» Activity
Provide the number of lines in the material below that include the word "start", without any accompanying text.

» Information supplied
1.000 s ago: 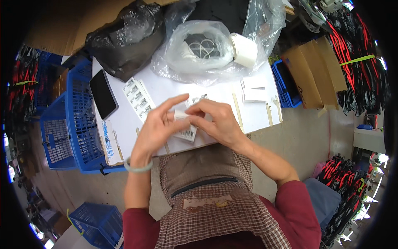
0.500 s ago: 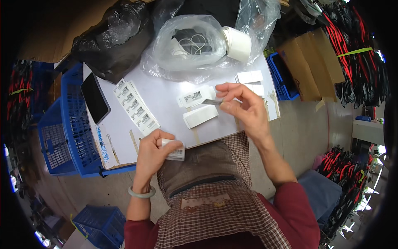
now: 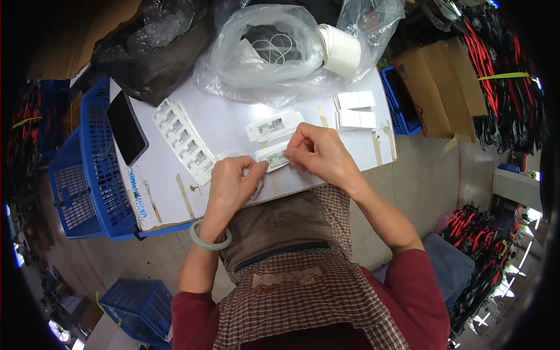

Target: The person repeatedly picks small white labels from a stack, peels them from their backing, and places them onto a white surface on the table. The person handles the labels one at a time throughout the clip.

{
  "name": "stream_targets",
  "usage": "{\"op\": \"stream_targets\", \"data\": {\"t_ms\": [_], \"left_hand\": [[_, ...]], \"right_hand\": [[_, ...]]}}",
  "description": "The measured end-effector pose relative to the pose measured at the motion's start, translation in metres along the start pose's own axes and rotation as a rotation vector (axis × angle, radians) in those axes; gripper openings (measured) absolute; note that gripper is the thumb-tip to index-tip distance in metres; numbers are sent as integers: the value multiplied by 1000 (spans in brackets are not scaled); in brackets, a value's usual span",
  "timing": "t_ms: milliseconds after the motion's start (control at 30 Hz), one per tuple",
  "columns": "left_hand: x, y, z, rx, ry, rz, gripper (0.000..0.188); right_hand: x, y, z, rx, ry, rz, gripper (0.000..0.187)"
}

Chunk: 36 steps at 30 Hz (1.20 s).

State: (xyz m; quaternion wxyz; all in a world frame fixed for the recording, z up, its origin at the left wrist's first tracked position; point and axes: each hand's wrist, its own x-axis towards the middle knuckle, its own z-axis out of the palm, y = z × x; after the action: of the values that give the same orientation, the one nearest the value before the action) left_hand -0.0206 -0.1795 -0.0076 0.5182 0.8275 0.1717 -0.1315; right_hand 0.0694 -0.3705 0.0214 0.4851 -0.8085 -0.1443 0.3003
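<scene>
— Head view: where's the label?
— The label (image 3: 274,157) is near the table's (image 3: 224,125) front edge, your right hand (image 3: 324,154) pinching its right end. Your left hand (image 3: 233,181) curls by the other; I can't tell what it grips.
— Risks?
— Uneven pulling could skew it; a slip might send it over that edge. You've room between strip (image 3: 184,140) and pile (image 3: 274,125).

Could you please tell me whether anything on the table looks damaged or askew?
The white tabletop looks worn: tan tape strips lie near its front edge, with brownish scuffs nearby.
</scene>
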Motion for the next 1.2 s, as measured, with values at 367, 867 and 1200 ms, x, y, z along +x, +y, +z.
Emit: {"op": "stream_targets", "data": {"t_ms": [367,867,1200], "left_hand": [[1,12,-1,84,-42,-1,37],[64,35,-26,601,-6,113,36],[6,44,-51,-540,-167,73,42]], "right_hand": [[1,6,6,-160,92,-145,10],[56,1,9,-602,268,-266,33],[3,-29,26,47,125,-654,17]]}}
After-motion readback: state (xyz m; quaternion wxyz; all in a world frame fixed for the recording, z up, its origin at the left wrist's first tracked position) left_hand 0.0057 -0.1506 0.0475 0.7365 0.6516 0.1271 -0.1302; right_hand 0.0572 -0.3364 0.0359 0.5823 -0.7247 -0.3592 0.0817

» Task response
2